- Supreme Court of the United States

Argued March 26, 1986 Decided June 27, 1986
- Full case name: United States Department of the Treasury, Bureau of Alcohol, Tobacco and Firearms v. Galioto
- Citations: 477 U.S. 556 (more) 106 S. Ct. 2683; 91 L. Ed. 2d 459

Case history
- Prior: Appeal from the United States District Court for the District of New Jersey

Holding
- Mooted when PL 99-308 was signed into law.

Court membership
- Chief Justice Warren E. Burger Associate Justices William J. Brennan Jr. · Byron White Thurgood Marshall · Harry Blackmun Lewis F. Powell Jr. · William Rehnquist John P. Stevens · Sandra Day O'Connor

Case opinion
- Majority: Burger, joined by unanimous

= Department of Treasury, Bureau of Alcohol, Tobacco & Firearms v. Galioto =

Department of Treasury, Bureau of Alcohol, Tobacco and Firearms v. Galioto, 477 U.S. 556 (1986), was a United States Supreme Court case.

== Background ==
Generally, convicted felons and mental patients are prohibited from purchasing firearms in the United States.
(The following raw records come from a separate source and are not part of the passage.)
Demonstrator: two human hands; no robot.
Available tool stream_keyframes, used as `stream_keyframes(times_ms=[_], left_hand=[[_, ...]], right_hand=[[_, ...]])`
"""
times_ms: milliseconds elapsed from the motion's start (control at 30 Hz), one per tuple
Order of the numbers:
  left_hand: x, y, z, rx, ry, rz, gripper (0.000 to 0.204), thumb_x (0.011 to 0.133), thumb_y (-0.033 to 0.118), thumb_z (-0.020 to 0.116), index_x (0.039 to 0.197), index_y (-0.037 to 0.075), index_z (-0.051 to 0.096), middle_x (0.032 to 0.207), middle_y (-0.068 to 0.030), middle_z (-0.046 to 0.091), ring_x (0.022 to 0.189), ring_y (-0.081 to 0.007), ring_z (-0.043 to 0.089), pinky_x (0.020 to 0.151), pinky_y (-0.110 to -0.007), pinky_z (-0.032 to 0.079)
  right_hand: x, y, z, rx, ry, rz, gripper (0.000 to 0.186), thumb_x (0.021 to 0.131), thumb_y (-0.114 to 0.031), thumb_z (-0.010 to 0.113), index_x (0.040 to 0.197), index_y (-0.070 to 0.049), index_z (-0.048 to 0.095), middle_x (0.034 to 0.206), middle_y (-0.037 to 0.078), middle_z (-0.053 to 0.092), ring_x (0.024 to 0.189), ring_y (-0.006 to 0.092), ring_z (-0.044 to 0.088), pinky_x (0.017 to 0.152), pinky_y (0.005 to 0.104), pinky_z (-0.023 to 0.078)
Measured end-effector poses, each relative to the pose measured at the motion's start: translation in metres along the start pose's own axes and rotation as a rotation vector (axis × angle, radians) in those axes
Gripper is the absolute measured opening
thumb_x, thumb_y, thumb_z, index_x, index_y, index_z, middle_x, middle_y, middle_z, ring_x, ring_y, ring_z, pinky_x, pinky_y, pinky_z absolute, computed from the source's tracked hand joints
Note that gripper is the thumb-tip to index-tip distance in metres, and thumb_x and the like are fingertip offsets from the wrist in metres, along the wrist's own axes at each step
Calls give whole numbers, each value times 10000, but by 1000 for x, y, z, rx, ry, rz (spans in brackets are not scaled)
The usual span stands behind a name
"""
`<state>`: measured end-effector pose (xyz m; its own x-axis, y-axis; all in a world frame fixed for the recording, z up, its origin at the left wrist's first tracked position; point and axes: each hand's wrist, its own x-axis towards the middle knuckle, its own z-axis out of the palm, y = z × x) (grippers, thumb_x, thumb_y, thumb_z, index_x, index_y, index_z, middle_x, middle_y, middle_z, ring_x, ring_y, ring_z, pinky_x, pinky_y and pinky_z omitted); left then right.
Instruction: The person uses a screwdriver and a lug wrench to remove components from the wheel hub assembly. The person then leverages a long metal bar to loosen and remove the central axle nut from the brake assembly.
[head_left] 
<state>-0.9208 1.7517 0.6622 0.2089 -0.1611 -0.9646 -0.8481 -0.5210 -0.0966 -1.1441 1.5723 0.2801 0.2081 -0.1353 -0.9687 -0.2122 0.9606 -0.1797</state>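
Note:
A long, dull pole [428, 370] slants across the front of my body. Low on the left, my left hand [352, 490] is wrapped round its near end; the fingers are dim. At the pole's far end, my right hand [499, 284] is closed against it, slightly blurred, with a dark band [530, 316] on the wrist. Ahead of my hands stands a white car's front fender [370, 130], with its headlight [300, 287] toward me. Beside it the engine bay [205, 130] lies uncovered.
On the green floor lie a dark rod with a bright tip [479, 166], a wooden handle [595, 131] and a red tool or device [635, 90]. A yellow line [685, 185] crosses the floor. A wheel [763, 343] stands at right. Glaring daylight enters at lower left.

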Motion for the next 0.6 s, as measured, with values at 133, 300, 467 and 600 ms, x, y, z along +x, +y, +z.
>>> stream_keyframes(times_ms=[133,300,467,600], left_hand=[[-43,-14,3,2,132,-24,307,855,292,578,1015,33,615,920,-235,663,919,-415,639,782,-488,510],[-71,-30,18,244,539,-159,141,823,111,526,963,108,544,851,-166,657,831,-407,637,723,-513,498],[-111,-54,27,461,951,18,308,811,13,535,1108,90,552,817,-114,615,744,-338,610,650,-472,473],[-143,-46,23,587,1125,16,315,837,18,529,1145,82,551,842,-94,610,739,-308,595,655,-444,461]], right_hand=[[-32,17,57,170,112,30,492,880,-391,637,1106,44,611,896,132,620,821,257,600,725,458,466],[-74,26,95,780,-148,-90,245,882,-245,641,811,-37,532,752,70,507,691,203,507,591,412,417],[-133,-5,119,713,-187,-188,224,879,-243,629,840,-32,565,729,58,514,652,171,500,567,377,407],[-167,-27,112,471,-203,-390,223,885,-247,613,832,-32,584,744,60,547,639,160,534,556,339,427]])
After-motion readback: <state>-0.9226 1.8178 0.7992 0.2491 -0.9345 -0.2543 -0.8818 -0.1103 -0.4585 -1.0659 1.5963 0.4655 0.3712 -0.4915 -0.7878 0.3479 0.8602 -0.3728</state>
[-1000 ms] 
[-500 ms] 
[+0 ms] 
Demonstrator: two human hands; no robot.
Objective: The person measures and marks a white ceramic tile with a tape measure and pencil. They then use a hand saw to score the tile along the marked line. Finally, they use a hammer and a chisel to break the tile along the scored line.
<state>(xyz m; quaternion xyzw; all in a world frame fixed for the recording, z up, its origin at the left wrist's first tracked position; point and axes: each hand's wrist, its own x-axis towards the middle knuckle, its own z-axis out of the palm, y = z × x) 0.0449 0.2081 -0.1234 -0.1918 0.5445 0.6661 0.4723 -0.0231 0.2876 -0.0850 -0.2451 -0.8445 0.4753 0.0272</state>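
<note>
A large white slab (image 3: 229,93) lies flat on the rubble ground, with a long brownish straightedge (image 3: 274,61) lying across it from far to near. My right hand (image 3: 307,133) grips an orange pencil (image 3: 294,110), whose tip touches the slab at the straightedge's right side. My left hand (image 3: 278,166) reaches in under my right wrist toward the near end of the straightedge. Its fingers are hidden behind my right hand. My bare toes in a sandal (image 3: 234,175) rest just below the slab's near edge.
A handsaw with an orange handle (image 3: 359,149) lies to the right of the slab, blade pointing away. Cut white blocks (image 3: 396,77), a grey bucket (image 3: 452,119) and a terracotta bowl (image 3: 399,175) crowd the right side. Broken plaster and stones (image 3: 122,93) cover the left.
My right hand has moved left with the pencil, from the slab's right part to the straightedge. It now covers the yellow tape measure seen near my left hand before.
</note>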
A federal statute, allowed some felons to appeal to the BATF to restore their rights to purchase firearms. At that time, prior mental patients did not have a similar route to restore their right to purchase firearms. The appellee argued that this was unreasonable and discriminatory.

Between the time that the Court agreed to hear Galioto, and the time that the case was heard, PL 99-308 was signed into law, allowing former mental patients to appeal to restore their rights to purchase firearms, rendering the case moot.